Philip Wright, Chief Commercial Officer, Globality Health said, "I think a more important question is: What does the Maritime Labour Convention mean for Seafarers? Seafarers deserve the same right to benefits, the same access to the best medical treatment and the same security expected and enjoyed by those who work ashore. For too long the challenging life of the seafarer has gone unnoticed, but due to the MLC this is now changing. Legislation brings reform and improvements to working conditions, granting the same care and concern that shore side employees receive and benefit from. For the insurance industry, the MLC 2006 equals a reconsideration of how to best provide insurance solutions for seafarers. It also means continuing debate. Should seafarers remain insured as beneficiaries of a Ship owner’s Liability policy, or should they properly be ‘insured persons’ in their own right? We believe that the Convention envisages seafarers being provided benefits in the same way as employees ashore are looked after. In fact it states this in terms. Regulation 4.1.4 states that the “requirements for on-board health and medical care set out in the Code include standards for measures aimed at providing seafarers with health protection and medical care as comparable as possible to that which is generally available to workers ashore.”

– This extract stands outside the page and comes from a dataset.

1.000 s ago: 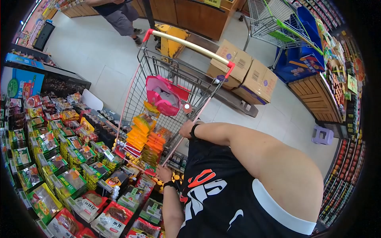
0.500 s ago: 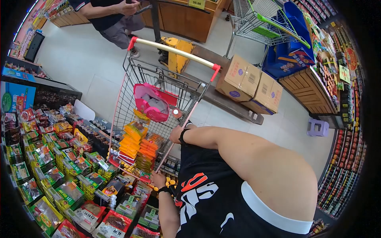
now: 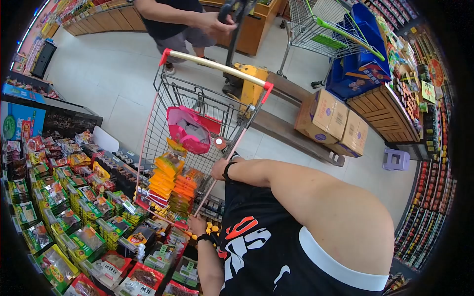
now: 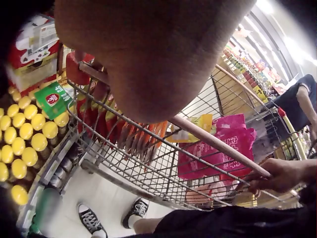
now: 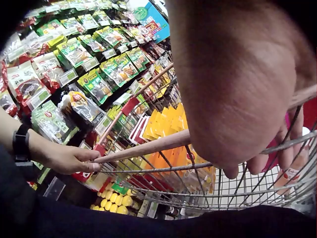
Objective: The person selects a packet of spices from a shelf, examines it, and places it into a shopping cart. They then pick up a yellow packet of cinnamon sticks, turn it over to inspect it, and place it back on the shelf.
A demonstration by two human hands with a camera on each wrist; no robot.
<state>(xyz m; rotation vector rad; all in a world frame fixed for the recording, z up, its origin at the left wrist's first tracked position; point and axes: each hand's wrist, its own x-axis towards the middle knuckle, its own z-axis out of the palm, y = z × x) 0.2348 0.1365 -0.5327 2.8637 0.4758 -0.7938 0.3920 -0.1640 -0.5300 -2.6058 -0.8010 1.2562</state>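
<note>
Right hand: I'm watching the right hand [image 3: 218, 168] gripping the cart's near side rail [image 4: 218, 146], its fingers curling over the bar, clamped on it, about midway along.
Left hand: The left hand [image 5: 74, 158] is pinching the same rail near its red corner, thumb and forefinger closing on the bar; I'm not making out its remaining fingers.
Cart: The shopping cart [image 3: 219, 70] is standing upright just in front of the wearer's body, its handle lying off to the right-hand side, its other end beside the packet display [image 3: 59, 192]. I cannot tell whether it is touching the display.
Load: A pink bag [image 3: 182, 130] is sitting toward the handle end, a white-capped bottle [image 3: 219, 143] near it; yellow packets [image 3: 165, 172] and orange packets [image 3: 183, 186] are lying stacked toward the other end.
Yellow lids: Rows of yellow-lidded jars [image 4: 29, 156] are standing close to the left hand.
Aisle: Beyond the handle, another person [image 3: 173, 19] is holding the dark handle of a yellow pallet jack [image 3: 252, 81]; cardboard boxes [image 3: 321, 118] are resting on its forks.
</note>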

Philip Catterton, CEO at Integra Global told us, "Good question. The MLC calls into question how best to provide health insurance cover to the maritime community, whilst raising awareness as to the importance of comprehensive health cover for sea farers. The MLC provides a framework to develop sea farer health services and insurance plans. How best to work with ship owners, P and I clubs and the more niche specialist areas of the marine business like the cruise liner and charter yacht sectors. The MLC also provides a level of certainty and stability for insurers; a regulatory environment and a level playing field where we all play by the same rules. This pushes insurers to innovate in maritime insurance plan design whilst evolving the way we deliver service."
Todd Hancock, the Chief Operating Officer at IMG added, "As it is in most cases, a change in the status quo brings with it both challenge and opportunity. IMG has been providing best of class medical insurance solutions for marine crew members for more than 20 years and is particularly well suited to respond these changes. The MLC sets minimum standards of responsibility for vessel owners to provide, among other things, access to medical care for injuries and illnesses that arise as a course of the crewmember’s service aboard ship. IMG’s expertise in the design and administration of this specialized coverage and understanding of the unique needs and challenges of the marine culture allow us to work in harmony with the industry to make compliance with these requirements simple and cost effective.
Susan Landers, Head of Marketing and Client Management, Allianz Worldwide Care said, "The MLC is a global set of laws put in place to ensure shipping companies provide a uniform minimum level of labour standards and protection for employees and their families. The MLC is already in force in many countries including Cyprus, Denmark, France, Netherlands, Norway, Spain and Sweden, with the UK, Germany and Belgium set to implement the Convention in 2014. The convention is a positive step for the industry, as it ensures that shipping companies provide comprehensive rights and protection to the world’s 1.2 million seafarers and their families. Although the MLC sets out minimum global standards, insurers can provide specialised products for the maritime sector, where appropriate, that meet or exceed the requirements of the MLC, helping employers to differentiate themselves in this highly competitive labour market."